Microsoft is finally opening up Hotmail to POP3 access, allowing users to send and receive email from mobile phones and a wide variety of desktop mail applications. Such a thing would seem like a no-brainer when you're fighting against a behemoth like Google and its Gmail service, but Microsoft isn't exactly known for putting the needs of customers first.
For a long time external access to Hotmail via the POP3 protocol was restricted to users with a paid Hotmail Plus account. Even so, you could access Hotmail from a range of devices and widgets using the WebDAV standard - but only if you had an old Hotmail account. Users who signed up after 2004 were forced to pay for Hotmail Premium if they wanted WebDAV access. Like I said, Microsoft don't like to make things easy.
Last year Microsoft announced plans to cut WebDAV access completely, switching to its proprietary DeltaSync format. This meant third party webmail accounts and desktop mail clients including Outlook Express and Windows Mail would no longer be able to access Hotmail accounts. The only way you'd be able to access your Hotmail account was via the Windows Live website and instant messaging application or via Microsoft Outlook 2003/07 using a plugin. Later an exemption was granted to Blackberry users. I'd already ditched Outlook and Windows Live Messenger in the move from XP to Leopard, and I wasn't going back just for Hotmail access.

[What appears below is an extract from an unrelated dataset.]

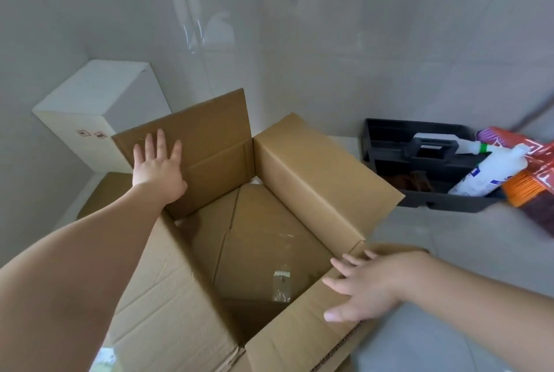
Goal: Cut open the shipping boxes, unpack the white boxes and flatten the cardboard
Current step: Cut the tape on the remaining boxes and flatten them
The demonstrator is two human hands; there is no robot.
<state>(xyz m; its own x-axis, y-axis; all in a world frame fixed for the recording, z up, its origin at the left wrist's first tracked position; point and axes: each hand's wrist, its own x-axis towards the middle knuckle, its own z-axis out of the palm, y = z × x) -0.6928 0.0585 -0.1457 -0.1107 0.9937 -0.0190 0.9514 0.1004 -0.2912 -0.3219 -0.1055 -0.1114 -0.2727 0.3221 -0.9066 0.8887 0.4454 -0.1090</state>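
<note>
1. The large brown corrugated cardboard shipping box (263,239) stands open on the floor in the middle of the view, its four flaps up or splayed. Inside I see only its folded bottom and a small clear plastic bag (281,286) of fittings.
2. The left hand (159,164) lies flat on the far upright flap, fingers straight and spread, holding nothing.
3. The right hand (364,287) presses the near right flap, fingers extended and slightly fanned, gripping nothing.
4. A tall white rectangular box (99,110) stands well behind the left flap, in the wall corner; it looks already unpacked.
5. Risk, as I judge it: flattening now could trap the small bag inside, and a taped bottom may resist, so the box could skid or buckle on the smooth floor.
6. A black plastic caddy (419,161) near the right wall holds a white spray bottle (491,170); orange and purple brushes (527,182) lie beside it.
7. The floor (449,251) is pale grey tile, and the glossy pale wall (329,26) is tiled too.
</note>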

Like many people, I've still got my old Hotmail account which I signed up for in the mid-90s - before Microsoft came on board and buggered it up. By the late 90s I'd switched to using Yahoo! as my primary personal account and I've never been tempted to switch back. These days my Hotmail account is little more than a spam trap. I was using it as the address I'd give to online stores and services when I didn't want to get spammed (which perhaps explains the high level of spam), and to access Windows Live Messenger. Of course I've got a handful of Gmail accounts as well, both for work and for lurking around the place.
These days I use Fastmail for my work email, which lets me create plenty of aliases for signing up to online shopping and services. I can also use Yahoo! Messenger to talk to my friends who are using Windows Live Messenger, although Yahoo! Messenger on Leopard is a resource-hungry dog so I've started using Adium instead. As such I've little use for Hotmail. My Fastmail account was checking my Hotmail account via WebDAV to pick up the occasional important email from one of the web services, such as Amazon conformations.

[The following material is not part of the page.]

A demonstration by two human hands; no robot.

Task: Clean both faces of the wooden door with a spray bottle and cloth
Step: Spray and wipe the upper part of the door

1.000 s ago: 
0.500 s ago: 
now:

Anyway, when Hotmail announced it was ditching WebDAV last year, I decided the time had come to ditch Hotmail. I started migrating all my Hotmail online accounts across to Fastmail aliases, which actually made life easier and I wondered why I didn't do it sooner.
The death of Hotmail WebDAV access was the perfect catalyst for users to jump across to Gmail, but it seems enough Hotmail users kicked up a fuss so the WebDAV deadline was extended indefinitely last year. Now Microsoft has swung in the other direction, declaring a Hotmail POP3 free-for-all in Australia and some other countries. There's still no sign of IMAP access.
So will I be reacquainting myself with Hotmail? Not bloody likely. Why would I want to put my email in the hands of a vendor that can't even make up its mind as to how I can access the service? Who is to say Microsoft won't cut POP3 and WebDAV access next year? As someone who lives on email, I need certainty from my providers.
If you're still using Hotmail, my advice is to jump ship while you can and find an email provider which puts the needs of users first, rather than last.